- Born: Aaron Eric Dott
- Died: 4 April 2016 (aged 89) Baltimore, Maryland
- Employer(s): Monarch Avalon, Inc.
- Spouse: Esther Dott

= Eric Dott =

American publisher

A. Eric Dott (c. 1927 - 4 April 2016) was a Baltimore, Maryland printer and publisher, who was involved primarily with tabletop games. He founded or purchased dozens of printing and game publishing companies under the Monarch Avalon, Inc. umbrella, including Avalon Hill. He was also owner of the Sands Hotel and Ricky's Chinese restaurant in Ocean City in the 1960s, and Peerce's Plantation restaurant.

==Career==
Eric Dott was the president of printer company Monarch Services. One of his clients was the wargaming company Avalon Hill, and when founder Charles S. Roberts left the publishing business in 1963 over financial problems, he handed the company to Monarch and the Smith Box Company, its two biggest creditors. Under Dott, who was making most of the key decisions, Monarch Services ultimately became the sole owner of Avalon Hill, and he revived the companies fortunes. Dott oversaw Avalon Hill when it published the third edition of RuneQuest in 1984, referring to the game as the "Cadillac" of the Avalon Hill game line.
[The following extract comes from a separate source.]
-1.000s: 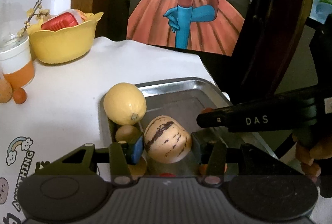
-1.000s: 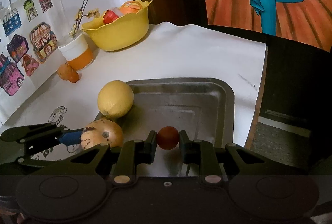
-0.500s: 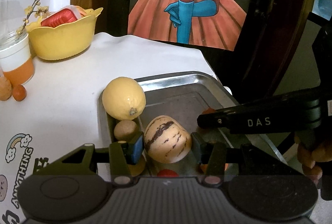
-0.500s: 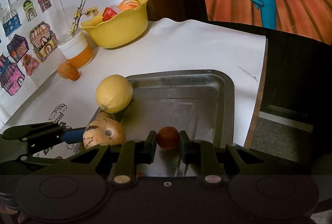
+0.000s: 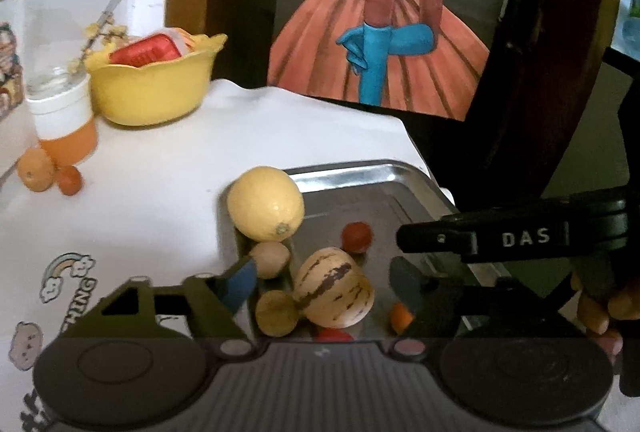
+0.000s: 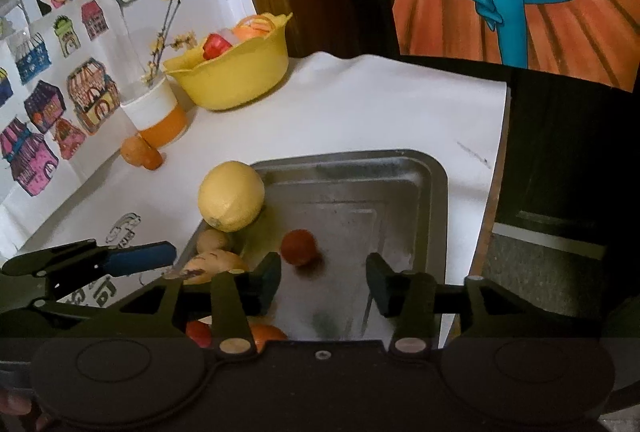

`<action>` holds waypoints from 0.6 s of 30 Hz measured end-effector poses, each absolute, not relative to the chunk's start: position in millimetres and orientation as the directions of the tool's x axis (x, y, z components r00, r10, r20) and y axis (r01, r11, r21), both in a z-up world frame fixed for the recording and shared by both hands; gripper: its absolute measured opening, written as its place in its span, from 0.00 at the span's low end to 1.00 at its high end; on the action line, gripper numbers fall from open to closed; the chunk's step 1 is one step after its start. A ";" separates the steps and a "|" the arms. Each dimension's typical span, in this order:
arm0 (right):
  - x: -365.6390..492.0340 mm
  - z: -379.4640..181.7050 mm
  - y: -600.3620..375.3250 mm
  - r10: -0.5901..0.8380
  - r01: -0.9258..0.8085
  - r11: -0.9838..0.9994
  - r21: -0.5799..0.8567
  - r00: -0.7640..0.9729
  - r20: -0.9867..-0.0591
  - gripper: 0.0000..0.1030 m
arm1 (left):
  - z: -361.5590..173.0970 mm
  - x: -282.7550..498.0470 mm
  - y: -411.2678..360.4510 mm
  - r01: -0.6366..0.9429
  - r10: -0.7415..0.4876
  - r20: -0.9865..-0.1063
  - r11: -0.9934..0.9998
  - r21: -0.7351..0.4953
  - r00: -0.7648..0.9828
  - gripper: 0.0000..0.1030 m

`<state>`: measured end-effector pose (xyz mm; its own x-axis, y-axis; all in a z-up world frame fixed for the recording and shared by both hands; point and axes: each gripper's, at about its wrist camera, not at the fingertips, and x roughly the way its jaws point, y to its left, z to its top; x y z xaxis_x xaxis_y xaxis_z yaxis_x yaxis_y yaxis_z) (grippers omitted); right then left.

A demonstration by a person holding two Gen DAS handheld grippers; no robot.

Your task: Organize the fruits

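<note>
A metal tray [image 5: 360, 168] [image 6: 436, 172] sits near the table's right edge and holds several fruits. My left gripper [image 5: 324, 284] is open. The striped pale melon [image 5: 332, 290] [image 6: 212, 266] rests in the tray between its fingers, with a gap on each side. My right gripper [image 6: 324, 282] is also open, and a small red fruit [image 6: 298, 247] [image 5: 356, 236] lies on the tray floor just beyond its left finger. A big yellow lemon [image 5: 266, 202] [image 6: 231, 195] leans on the tray's left rim. Small tan fruits [image 5: 270, 258] lie beside the melon.
A yellow bowl [image 5: 154, 88] [image 6: 236, 76] with red and orange items stands at the back left, next to a cup [image 5: 64, 124] [image 6: 160, 112] holding a twig. Two small orange fruits [image 5: 44, 172] [image 6: 140, 154] lie on the white cloth by the cup. The table edge runs right of the tray.
Both grippers have opened. The left let go of the striped melon, and the right let go of the small red fruit. Both fruits now lie in the tray.
</note>
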<state>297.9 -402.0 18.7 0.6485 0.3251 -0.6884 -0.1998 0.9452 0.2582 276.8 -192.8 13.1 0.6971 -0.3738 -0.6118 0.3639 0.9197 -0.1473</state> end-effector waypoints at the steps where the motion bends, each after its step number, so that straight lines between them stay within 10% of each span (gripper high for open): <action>1: 295.8 20.8 -403.0 0.326 -0.196 0.945 0.263 0.654 -0.683 0.62 | 15.3 273.8 -190.9 0.356 -0.368 -0.608 0.923 -0.146 0.704 0.85; 18: 221.5 74.5 -401.9 0.341 -0.192 0.935 0.299 0.723 -0.601 0.99 | 53.2 203.2 -153.2 0.288 -0.314 -0.534 0.948 -0.134 0.785 1.00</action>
<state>221.5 -401.9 74.5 0.7227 0.3407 -0.6013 -0.1924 0.9348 0.2985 203.2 -153.2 53.2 0.7846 -0.3142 -0.5345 0.2882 0.9481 -0.1343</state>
Dott was the owner of The Avalon Hill Game Company before going public as Monarch Avalon, Inc. and later sold it to Hasbro.

Dott was not a game player himself. When asked about his political philosophy, as a maker of war games, Dott replied "We're pretty much all conscientious objectors here." Dott added, "the FBI and the Secret Service have come around asking questions several times".

==Death==
Dott died at Gilchrist Hospice on April 4, 2016, at age 89.